Permettre à chacun de se déplacer librement tous les jours…

La mobilité au quotidien est un enjeu majeur pour les 8 millions de personnes qui vivent sur le territoire d’Auvergne Rhône Alpes. Temps de trajet, congestion des routes, sécurité dans les transports, les défis sont nombreux. Chez Transdev nous œuvrons au quotidien dans territoires qui nous sont confiés, pour faciliter les déplacements, sans oublier la lutte contre les déserts de mobilité car chacun doit pouvoir  se déplacer, comme il le souhaite.

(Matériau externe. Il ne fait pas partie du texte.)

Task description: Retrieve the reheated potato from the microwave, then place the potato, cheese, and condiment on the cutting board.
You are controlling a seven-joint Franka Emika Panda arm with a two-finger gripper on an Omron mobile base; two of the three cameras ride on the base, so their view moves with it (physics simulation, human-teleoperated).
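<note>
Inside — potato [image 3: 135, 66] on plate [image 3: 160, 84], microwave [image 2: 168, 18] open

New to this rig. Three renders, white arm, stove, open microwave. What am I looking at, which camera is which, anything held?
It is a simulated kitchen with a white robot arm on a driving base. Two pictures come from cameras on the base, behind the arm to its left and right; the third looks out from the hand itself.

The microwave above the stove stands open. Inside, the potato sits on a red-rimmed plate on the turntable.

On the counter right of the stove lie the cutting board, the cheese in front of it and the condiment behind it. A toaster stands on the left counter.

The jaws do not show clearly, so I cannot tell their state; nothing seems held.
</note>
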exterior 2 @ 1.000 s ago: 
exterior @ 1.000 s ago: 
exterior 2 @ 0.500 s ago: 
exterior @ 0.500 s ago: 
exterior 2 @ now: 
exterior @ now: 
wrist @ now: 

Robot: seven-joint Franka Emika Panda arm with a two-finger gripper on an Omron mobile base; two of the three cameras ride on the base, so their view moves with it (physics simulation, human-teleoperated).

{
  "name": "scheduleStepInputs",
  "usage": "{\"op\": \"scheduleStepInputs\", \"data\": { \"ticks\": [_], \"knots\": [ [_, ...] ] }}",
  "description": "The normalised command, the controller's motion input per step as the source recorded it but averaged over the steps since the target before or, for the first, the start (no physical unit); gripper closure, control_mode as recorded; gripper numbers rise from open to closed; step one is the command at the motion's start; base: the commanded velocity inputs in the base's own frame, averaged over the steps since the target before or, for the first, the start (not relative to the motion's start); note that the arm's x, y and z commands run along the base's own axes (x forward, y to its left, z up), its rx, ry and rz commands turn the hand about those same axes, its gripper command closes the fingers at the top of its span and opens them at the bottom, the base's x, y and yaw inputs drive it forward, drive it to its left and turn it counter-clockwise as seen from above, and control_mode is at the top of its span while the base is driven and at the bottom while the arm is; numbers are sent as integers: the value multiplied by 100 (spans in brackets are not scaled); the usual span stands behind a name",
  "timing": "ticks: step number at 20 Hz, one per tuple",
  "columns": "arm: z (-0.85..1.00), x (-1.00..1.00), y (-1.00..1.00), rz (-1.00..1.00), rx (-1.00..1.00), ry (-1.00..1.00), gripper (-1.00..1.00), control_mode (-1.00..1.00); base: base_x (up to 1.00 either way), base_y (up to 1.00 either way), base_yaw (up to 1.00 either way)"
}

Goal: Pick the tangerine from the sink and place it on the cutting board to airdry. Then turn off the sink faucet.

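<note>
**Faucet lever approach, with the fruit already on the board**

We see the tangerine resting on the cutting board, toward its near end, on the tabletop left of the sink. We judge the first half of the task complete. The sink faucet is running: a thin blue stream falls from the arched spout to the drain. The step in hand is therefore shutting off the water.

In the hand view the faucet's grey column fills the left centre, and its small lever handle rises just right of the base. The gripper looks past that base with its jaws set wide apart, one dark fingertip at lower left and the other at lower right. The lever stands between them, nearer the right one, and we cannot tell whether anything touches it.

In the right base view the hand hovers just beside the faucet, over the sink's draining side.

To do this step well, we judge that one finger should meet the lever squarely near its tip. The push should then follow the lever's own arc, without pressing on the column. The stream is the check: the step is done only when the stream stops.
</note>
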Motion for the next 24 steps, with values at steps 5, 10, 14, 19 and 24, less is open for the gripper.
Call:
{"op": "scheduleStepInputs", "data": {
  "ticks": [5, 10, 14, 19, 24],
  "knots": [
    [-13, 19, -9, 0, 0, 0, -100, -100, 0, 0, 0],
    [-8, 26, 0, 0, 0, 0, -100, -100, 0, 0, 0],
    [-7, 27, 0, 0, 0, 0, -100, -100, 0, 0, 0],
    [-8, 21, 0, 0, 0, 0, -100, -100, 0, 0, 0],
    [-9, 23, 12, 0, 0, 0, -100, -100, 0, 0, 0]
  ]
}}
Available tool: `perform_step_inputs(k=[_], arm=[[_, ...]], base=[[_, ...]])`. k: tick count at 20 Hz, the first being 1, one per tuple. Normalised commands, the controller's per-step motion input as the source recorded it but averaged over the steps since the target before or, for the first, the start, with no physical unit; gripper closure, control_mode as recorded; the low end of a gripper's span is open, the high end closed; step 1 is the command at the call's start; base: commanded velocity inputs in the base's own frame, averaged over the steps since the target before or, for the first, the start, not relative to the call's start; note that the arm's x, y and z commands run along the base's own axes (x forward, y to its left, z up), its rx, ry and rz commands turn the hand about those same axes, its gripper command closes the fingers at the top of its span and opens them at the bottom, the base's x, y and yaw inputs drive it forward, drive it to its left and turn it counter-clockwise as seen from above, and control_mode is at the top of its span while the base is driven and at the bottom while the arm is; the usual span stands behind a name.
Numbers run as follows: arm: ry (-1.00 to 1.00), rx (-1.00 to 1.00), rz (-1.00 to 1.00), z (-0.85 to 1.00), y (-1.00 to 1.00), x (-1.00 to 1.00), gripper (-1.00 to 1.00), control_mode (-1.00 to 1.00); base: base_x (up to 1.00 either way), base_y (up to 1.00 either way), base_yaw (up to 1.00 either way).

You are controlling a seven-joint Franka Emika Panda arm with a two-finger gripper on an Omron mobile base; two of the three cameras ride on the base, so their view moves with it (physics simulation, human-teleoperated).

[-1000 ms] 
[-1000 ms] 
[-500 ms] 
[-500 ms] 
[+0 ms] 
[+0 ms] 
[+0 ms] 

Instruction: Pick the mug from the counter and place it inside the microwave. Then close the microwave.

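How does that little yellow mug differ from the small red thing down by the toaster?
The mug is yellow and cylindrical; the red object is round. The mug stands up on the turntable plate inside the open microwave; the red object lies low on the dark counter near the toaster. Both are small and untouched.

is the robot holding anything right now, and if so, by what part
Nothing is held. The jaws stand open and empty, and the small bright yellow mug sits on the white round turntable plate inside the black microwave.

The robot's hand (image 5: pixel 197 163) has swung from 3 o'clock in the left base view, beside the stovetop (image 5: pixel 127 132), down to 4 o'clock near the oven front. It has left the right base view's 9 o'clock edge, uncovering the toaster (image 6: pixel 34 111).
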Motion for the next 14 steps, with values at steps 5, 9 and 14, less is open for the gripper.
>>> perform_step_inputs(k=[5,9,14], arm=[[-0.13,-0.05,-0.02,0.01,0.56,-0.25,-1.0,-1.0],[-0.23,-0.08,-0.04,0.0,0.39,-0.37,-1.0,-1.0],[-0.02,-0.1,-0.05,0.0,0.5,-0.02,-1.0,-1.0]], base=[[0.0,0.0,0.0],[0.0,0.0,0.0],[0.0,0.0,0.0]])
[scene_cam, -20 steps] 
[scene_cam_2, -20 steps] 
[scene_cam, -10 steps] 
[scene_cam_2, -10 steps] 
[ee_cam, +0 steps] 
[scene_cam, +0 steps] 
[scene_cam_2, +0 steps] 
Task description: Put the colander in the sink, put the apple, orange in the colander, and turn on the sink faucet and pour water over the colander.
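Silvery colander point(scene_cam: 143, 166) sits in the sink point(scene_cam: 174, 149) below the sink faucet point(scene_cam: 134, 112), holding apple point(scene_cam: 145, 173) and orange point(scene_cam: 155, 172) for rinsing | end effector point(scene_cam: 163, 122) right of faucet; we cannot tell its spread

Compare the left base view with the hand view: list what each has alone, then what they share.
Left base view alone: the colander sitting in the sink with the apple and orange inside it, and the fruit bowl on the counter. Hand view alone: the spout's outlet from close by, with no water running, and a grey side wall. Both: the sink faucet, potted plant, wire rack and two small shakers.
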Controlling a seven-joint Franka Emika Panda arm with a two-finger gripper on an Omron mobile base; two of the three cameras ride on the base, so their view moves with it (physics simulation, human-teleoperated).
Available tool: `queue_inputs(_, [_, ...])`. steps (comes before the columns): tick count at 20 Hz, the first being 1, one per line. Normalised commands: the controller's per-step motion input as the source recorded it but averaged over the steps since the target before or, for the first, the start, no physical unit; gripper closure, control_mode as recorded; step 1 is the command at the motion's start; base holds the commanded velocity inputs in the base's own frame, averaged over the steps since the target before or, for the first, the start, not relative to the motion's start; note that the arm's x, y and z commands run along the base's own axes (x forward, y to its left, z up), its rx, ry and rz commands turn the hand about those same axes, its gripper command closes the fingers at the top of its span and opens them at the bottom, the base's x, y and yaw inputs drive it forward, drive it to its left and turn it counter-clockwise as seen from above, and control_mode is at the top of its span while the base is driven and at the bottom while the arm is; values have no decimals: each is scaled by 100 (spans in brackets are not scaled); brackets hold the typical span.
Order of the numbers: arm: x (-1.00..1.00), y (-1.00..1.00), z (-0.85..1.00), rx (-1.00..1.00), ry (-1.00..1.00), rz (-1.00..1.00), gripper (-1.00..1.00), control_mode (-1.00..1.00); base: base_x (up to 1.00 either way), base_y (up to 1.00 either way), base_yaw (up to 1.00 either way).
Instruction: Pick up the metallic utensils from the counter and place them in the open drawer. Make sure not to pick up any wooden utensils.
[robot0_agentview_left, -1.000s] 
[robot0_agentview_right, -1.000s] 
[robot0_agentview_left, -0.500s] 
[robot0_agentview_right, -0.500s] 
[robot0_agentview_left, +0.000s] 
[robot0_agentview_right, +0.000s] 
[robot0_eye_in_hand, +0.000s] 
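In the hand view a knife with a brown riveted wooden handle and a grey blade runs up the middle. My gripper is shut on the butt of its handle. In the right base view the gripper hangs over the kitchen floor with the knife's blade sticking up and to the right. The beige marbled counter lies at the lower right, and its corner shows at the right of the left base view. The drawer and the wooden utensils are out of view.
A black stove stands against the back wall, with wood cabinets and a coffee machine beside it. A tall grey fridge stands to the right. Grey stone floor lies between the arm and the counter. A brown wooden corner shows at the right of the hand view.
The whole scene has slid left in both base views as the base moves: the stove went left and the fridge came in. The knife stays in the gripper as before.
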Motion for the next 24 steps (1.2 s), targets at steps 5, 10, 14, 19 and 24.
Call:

Transdev c’est aussi un travail de tous les jours pour inventer la mobilité de demain.

En 20 ans, l’avènement du numérique a bouleversé notre façon de nous déplacer. Aller vers la mobilité du futur, c’est désormais la rendre plus personnalisée, en accompagnant par exemple les voyageurs depuis leur domicile jusqu’à la destination finale sur la totalité de leur parcours, en insistant sur le premier et le dernier kilomètre, avec du transport à la demande. Il nous faut donc des solutions plus connectées et des outils pour connaître toutes les offres de mobilité.

Le secteur du transport  c’est aussi  40%  des émissions de CO2 en France, les enjeux  dans le cadre de la transition écologique sont multiples : climatiques, énergétiques, etc. Ils sont aussi – à l’instar de la vallée de l’Arve –  fortement-  présents sur les questions de santé et de qualité de l’air ; c’est pourquoi nous sommes engagés résolument dans la définition et la mise en place de stratégies de mobilité plus propres, plus durables, grâce au passage à l’électrique et bientôt à l’hydrogène notamment pour l’urbain.

Passionnés, engagés, performants et partenaires, nous cherchons à mieux faire pour nos clients, pour l’intérêt général et la qualité de notre service et particulièrement pour la santé et la sécurité de tous.

L’innovation fait partie des gênes de Transdev, c’est une de nos clés de réussite pour répondre à la complexité et la diversité des nouveaux enjeux de la mobilité et de l’urbanité.